The different models were developed and cross-validated using data from 143 aSAH patients (48% with DCI event) treated in the neurosurgical intensive care unit of the University Hospital Zurich between 2016 and 2020. The software library “Scikit-Learn” 1.1.1 for Python 3.9.12 was used for modeling. To reduce the dimensionality of the data, a feature select step was integrated into the model training process using feature importance as a metric to select the 10 most important features for each model. Evaluation (nested cross-validation covering feature selection and hyperparameter tuning) of different tree ensembles showed that Extremely Randomized Trees³⁴ performed best in the dataset. The training pipeline of the static model selected age, hydrocephalus, BNI, H&H, MFS, Fisher Scale, WFNS, cardiovascular disease, diabetes, and hypertension as features. The training pipeline of the dynamic model selected C-reactive protein, Creatine kinase, Creatinine, Interleukin-6, Leukocytes, Lymphocytes ratio, Middle corpuscular volume, Serum osmolality, and Neutrophils ratio. In the ROC analysis, the final voting model showed an AUC of 0.747 ± 0.094, while the dynamic and static models had an AUC of 0.729 ± 0.083 and 0.679 + 0.131, respectively³⁵.

Interface description

Based on the DCIP system, an interactive high-fidelity UI prototype was designed (see Fig. 2). The interface reproduces the DCIP system’s inputs (static & dynamic contributors) and outputs (probabilities) with pink vs. blue hues indicating a worsening or improvement of the situation. All charts update in real time, with time flowing from right to left. The top section (DCI Probability) visualizes all outputs of the system: on the right, the current combined risk (0.8) is displayed as a numeric value as well as a small bar visualization. The bar serves as a pink alarm indicator when the probability exceeds a certain threshold (e.g., 0.7). Analogously, colored areas under the curve on the left emphasize times of high risk. Static (0.91/ dashed line) and dynamic (0.72) probabilities are visualized separately to increase explainability of the combined risk score. The lower sections, for model explainability, visualize all inputs of the system: Shapley values¹⁶ “Static Contributors” are displayed as a waterfall plot (horizontal bar chart on the right), and “Dynamic Contributors” are visualized as a heatmap on the left. While each heatmap lane shows how a given signal contributes to the DCI risk, each signal’s raw values can be displayed as a timeline. Signals that are not direct contributors, but may still provide further explanation, can be added on demand. All visualizations are highly interactive: Timelines can be zoomed/panned as desired, and individual points in time can be probed to reveal exact numeric values across all charts.

Data collection

The following types of data were collected:

Survey: 95 clinicians from the N-ICU participated in the online survey at the start of the design process (the response rate was high at 88.79%). To set the stage, clinicians received a video-based online instruction explaining the general purpose of the DCIP and how the system will be integrated as a plug-and-play application into the already existing ICU cockpit dashboard³⁵. Participants were then presented with a patient scenario depicting an aSAH patient with ambiguous symptoms of an upcoming DCI, followed by scenario-based questions about (Q1) which actions they would take to assess the risk of DCI in the described patient without the assistance of the DCIP; (Q2) actions they would take to assess the risk of a DCI in this patient with the assistance of the DCIP; and (Q3) which factors would help them establish trust in the DCIP. Clinicians were also asked user experience (UX)-related questions such as alarm modalities (Q4) and their preference regarding the location of the DCIP (Q5) (see Supplementary Figs. 1, 2). The third part of the survey consisted of previously validated questions based on the Unified Theory of Technology Acceptance (UTATU)¹¹ including performance expectancy (Q6), effort expectancy (Q7), and intention to use (Q8) the DCIP (Likert scale 1 = strongly disagree and 7 = strongly agree). Demographic variables included gender, professional role (nurses vs. physicians), and experience in years. The full survey instrument is provided in the Supplementary Method section.

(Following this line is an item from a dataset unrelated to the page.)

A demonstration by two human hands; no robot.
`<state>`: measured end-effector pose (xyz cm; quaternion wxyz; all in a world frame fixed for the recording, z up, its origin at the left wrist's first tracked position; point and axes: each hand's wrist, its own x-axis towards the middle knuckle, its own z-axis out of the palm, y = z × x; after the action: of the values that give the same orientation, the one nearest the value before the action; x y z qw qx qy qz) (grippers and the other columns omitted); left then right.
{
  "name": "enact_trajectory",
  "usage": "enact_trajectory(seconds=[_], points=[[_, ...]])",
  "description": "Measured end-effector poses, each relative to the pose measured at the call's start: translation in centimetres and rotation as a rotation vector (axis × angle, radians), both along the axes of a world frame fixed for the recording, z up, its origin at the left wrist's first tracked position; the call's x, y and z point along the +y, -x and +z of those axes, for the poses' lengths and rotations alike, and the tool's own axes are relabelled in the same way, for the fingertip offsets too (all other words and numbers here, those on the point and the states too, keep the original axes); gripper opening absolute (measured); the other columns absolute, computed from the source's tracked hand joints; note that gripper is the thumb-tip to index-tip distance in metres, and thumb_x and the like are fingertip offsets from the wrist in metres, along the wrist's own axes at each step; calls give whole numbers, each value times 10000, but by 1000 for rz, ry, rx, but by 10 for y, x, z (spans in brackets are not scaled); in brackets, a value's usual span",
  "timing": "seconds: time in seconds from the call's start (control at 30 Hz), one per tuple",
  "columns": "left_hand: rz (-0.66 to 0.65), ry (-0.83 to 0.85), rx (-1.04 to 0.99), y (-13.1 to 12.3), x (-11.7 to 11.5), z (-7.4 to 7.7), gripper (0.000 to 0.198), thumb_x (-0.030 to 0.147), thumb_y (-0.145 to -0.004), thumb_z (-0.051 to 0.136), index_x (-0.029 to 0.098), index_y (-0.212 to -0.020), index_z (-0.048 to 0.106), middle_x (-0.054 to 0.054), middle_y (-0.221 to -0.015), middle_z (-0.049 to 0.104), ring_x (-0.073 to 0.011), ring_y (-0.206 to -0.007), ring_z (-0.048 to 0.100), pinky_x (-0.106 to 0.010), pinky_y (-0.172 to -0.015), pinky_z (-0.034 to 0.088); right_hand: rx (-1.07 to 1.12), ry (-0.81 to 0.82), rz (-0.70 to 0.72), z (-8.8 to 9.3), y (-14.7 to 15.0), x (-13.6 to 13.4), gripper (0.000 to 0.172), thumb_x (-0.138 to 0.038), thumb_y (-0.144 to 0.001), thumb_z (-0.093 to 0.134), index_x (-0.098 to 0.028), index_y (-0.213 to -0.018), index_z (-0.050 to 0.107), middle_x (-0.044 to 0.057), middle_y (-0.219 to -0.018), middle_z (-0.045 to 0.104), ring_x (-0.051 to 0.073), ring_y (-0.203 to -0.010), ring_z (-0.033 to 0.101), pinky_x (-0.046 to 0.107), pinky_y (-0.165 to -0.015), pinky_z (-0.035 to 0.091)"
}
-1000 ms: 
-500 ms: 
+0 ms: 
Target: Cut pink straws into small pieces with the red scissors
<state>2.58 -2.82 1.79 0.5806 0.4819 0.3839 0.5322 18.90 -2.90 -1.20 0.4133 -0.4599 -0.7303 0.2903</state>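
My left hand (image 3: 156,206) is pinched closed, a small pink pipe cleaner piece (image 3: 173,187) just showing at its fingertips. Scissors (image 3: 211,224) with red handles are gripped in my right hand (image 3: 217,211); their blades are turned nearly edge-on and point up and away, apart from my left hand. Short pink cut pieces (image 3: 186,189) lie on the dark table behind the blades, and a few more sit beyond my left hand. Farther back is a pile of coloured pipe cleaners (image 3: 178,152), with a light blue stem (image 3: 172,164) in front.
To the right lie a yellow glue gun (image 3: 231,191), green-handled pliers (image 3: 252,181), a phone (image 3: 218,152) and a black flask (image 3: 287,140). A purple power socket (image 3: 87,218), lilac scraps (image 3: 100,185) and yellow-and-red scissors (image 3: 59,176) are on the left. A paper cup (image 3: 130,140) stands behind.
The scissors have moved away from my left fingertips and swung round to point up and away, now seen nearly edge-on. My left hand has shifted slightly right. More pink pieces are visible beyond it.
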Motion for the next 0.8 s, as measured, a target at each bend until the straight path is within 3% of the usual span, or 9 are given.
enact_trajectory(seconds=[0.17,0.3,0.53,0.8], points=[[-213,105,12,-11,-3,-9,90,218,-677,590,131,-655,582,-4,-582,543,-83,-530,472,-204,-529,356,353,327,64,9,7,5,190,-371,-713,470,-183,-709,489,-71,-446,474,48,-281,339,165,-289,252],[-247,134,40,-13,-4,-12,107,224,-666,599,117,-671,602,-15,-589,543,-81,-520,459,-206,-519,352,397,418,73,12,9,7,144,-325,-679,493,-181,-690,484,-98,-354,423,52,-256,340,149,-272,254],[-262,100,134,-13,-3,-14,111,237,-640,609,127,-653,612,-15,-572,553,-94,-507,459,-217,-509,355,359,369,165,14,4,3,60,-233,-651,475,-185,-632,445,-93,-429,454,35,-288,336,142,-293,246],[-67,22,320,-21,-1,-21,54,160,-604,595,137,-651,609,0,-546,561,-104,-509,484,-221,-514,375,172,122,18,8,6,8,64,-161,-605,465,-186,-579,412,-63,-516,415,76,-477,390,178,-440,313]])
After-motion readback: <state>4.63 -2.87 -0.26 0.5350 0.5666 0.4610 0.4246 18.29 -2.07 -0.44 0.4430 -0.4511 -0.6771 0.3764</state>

Focus group: To specify the requirements analysis for the DCIP regarding XAI, we conducted a 90 min focus group with three developers and three clinicians online. The focus group protocol included questions about what XAI signified in the context of the DCIP and what kind of information was needed to increase explainability in the DCIP; which clinical tasks and practices preceded/proceeded interactions with the DCIP, and which special circumstances (time, risk) influenced the need for more (or fewer) model explanations.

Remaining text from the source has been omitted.